▸ Dataset section
★ ★ ★ ★ ★ ★ ★
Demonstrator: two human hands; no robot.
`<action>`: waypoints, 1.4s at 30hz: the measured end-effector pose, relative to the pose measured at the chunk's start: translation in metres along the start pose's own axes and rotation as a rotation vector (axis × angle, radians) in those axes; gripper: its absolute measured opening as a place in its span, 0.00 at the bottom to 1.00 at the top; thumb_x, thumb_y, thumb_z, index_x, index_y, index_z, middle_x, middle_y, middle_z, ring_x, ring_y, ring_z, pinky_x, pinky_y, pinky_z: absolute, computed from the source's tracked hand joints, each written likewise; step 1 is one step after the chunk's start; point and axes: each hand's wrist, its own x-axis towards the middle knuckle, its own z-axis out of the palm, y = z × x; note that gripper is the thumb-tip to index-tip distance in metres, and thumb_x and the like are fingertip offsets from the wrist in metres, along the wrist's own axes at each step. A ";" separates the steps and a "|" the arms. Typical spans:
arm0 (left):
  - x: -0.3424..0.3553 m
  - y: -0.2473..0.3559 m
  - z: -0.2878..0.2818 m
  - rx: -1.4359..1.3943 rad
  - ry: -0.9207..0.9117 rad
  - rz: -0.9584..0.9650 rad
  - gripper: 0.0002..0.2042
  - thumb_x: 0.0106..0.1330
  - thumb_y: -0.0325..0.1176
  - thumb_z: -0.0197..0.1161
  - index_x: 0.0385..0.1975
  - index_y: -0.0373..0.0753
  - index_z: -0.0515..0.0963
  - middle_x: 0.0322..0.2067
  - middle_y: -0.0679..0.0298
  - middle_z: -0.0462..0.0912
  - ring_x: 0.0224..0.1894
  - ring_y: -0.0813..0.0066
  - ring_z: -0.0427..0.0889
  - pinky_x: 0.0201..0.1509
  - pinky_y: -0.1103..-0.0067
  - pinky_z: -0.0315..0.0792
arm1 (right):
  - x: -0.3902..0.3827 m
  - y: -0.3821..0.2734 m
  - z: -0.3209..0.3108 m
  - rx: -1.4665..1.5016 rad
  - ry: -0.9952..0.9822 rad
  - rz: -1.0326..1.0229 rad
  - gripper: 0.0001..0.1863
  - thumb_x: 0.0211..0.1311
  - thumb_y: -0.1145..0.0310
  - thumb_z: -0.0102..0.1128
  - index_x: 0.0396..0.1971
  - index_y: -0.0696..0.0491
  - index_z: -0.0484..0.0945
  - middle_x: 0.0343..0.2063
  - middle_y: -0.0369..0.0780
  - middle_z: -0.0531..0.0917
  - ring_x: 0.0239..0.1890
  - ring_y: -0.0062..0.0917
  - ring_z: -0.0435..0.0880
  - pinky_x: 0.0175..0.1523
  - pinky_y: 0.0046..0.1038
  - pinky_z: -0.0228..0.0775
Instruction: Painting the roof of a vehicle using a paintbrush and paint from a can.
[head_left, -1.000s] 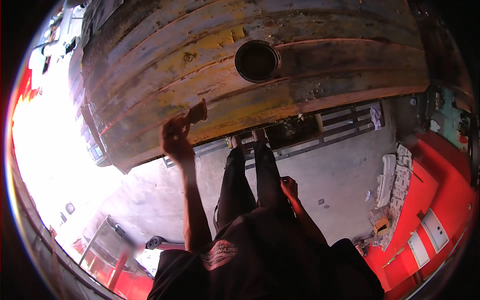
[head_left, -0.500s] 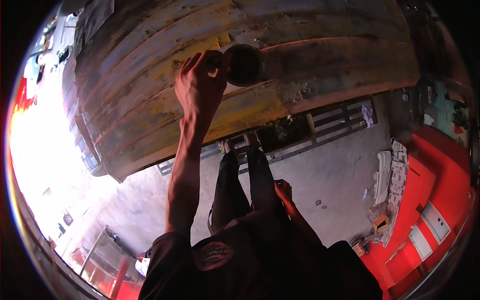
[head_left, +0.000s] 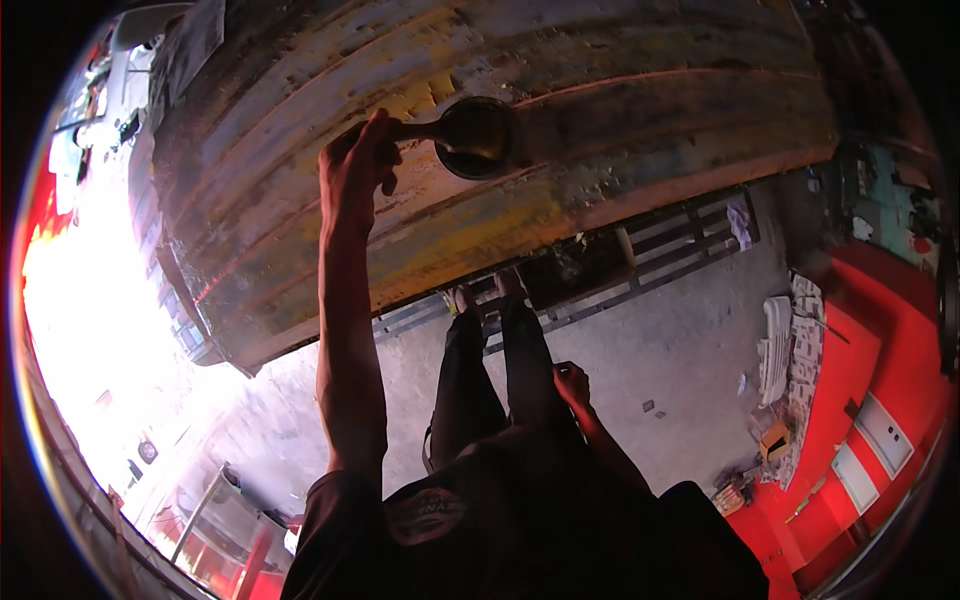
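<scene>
Midway between the left and right edges of the ribbed, paint-flaked surface point(head_left: 640, 110), set in from its near edge, stands a round, dark container point(head_left: 474, 174). Your left hand point(head_left: 362, 160) is just left of it, above the surface, fingers grasping the handle of a brush point(head_left: 460, 130). The handle points right, across the container's rim, and the broad head lies over the open mouth; you cannot tell from this view how far it dips in. A yellow paint patch point(head_left: 405, 100) shows just beyond the handle.

Your right hand point(head_left: 572, 385) hangs by your right thigh, well apart from the surface's near edge. Its fingers are curled inward, but whether they close on anything cannot be told.

Your feet point(head_left: 508, 281) are at a slatted frame point(head_left: 690, 240) along that near edge, and a pale cloth point(head_left: 739, 224) hangs at the frame's right end. Farther right, white chairs point(head_left: 773, 350) stand stacked near a red wall point(head_left: 845, 330), with a cardboard box point(head_left: 775, 441) close to them.
</scene>
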 end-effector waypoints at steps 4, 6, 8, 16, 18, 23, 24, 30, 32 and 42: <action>-0.001 -0.014 -0.041 -0.314 -0.029 -0.061 0.17 0.70 0.42 0.58 0.43 0.31 0.78 0.16 0.69 0.70 0.15 0.83 0.64 0.18 0.83 0.56 | -0.011 -0.030 -0.024 0.022 0.097 -0.124 0.12 0.58 0.57 0.61 0.34 0.48 0.81 0.28 0.43 0.85 0.36 0.41 0.84 0.40 0.41 0.75; -0.013 -0.014 -0.063 -0.348 -0.009 -0.064 0.16 0.70 0.41 0.57 0.43 0.31 0.78 0.17 0.69 0.70 0.15 0.83 0.64 0.18 0.83 0.56 | -0.011 -0.058 -0.049 0.016 0.232 -0.313 0.12 0.56 0.58 0.65 0.34 0.50 0.80 0.25 0.40 0.82 0.29 0.35 0.83 0.36 0.36 0.74; -0.023 -0.021 -0.073 -0.362 0.038 -0.066 0.14 0.71 0.39 0.55 0.41 0.33 0.78 0.18 0.69 0.70 0.16 0.84 0.64 0.18 0.83 0.56 | -0.015 -0.099 -0.089 0.026 0.360 -0.500 0.13 0.54 0.61 0.68 0.37 0.50 0.78 0.25 0.39 0.77 0.28 0.32 0.79 0.33 0.33 0.71; -0.061 -0.095 -0.121 -0.208 0.248 0.008 0.17 0.71 0.44 0.55 0.41 0.33 0.78 0.21 0.66 0.76 0.18 0.82 0.71 0.19 0.84 0.64 | -0.037 -0.332 -0.225 -0.249 0.530 -0.958 0.45 0.39 0.46 0.76 0.57 0.49 0.67 0.51 0.43 0.72 0.49 0.42 0.79 0.43 0.41 0.77; -0.061 -0.113 -0.098 -0.153 0.257 0.075 0.15 0.70 0.41 0.59 0.39 0.33 0.79 0.21 0.65 0.77 0.19 0.83 0.72 0.19 0.84 0.65 | -0.019 -0.356 -0.223 -0.286 0.547 -1.005 0.50 0.35 0.44 0.77 0.60 0.50 0.64 0.52 0.44 0.71 0.49 0.43 0.79 0.43 0.41 0.78; -0.060 -0.133 -0.100 -0.016 0.463 0.173 0.11 0.68 0.37 0.62 0.37 0.34 0.80 0.23 0.64 0.80 0.21 0.83 0.75 0.21 0.84 0.67 | -0.016 -0.386 -0.196 -0.388 0.570 -1.007 0.64 0.24 0.37 0.78 0.64 0.54 0.58 0.55 0.50 0.68 0.50 0.45 0.78 0.43 0.41 0.79; -0.061 -0.129 -0.101 0.099 0.582 0.228 0.11 0.67 0.37 0.62 0.37 0.34 0.80 0.23 0.65 0.81 0.22 0.83 0.76 0.22 0.84 0.68 | -0.016 -0.388 -0.192 -0.387 0.585 -0.996 0.65 0.23 0.37 0.78 0.64 0.54 0.56 0.56 0.51 0.66 0.50 0.45 0.78 0.43 0.41 0.79; -0.067 -0.122 -0.108 0.680 0.796 0.611 0.05 0.66 0.30 0.61 0.35 0.37 0.81 0.28 0.61 0.84 0.27 0.70 0.82 0.31 0.76 0.75 | 0.009 -0.399 -0.172 -0.227 0.667 -1.050 0.65 0.20 0.43 0.83 0.62 0.56 0.58 0.54 0.50 0.65 0.51 0.44 0.75 0.47 0.41 0.77; -0.070 -0.128 -0.093 0.717 0.694 0.623 0.04 0.65 0.28 0.59 0.34 0.38 0.81 0.31 0.58 0.84 0.30 0.63 0.84 0.33 0.73 0.76 | 0.011 -0.402 -0.170 -0.203 0.672 -1.055 0.62 0.21 0.45 0.83 0.60 0.56 0.59 0.53 0.49 0.65 0.51 0.43 0.74 0.47 0.41 0.76; -0.075 -0.129 -0.058 0.488 0.617 0.541 0.04 0.64 0.33 0.64 0.35 0.42 0.80 0.26 0.60 0.83 0.27 0.64 0.83 0.30 0.73 0.74 | 0.016 -0.405 -0.208 -0.260 0.654 -0.986 0.53 0.24 0.53 0.82 0.54 0.63 0.65 0.49 0.46 0.69 0.47 0.41 0.77 0.49 0.39 0.75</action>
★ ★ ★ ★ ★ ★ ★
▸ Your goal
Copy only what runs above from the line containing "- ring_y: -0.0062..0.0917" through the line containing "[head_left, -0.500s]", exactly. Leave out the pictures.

▸ Answer space
  - ring_y: -0.0062..0.0917
  - ring_z: -0.0435..0.0880
  - pinky_x: 0.0175..0.1523
  - pinky_y: 0.0046..0.1038
  - pinky_z: -0.0228..0.0775
Instruction: Painting the roof of a vehicle using a paintbrush and paint from a can.
[head_left, -1.000s] 
[head_left, -0.500s] 

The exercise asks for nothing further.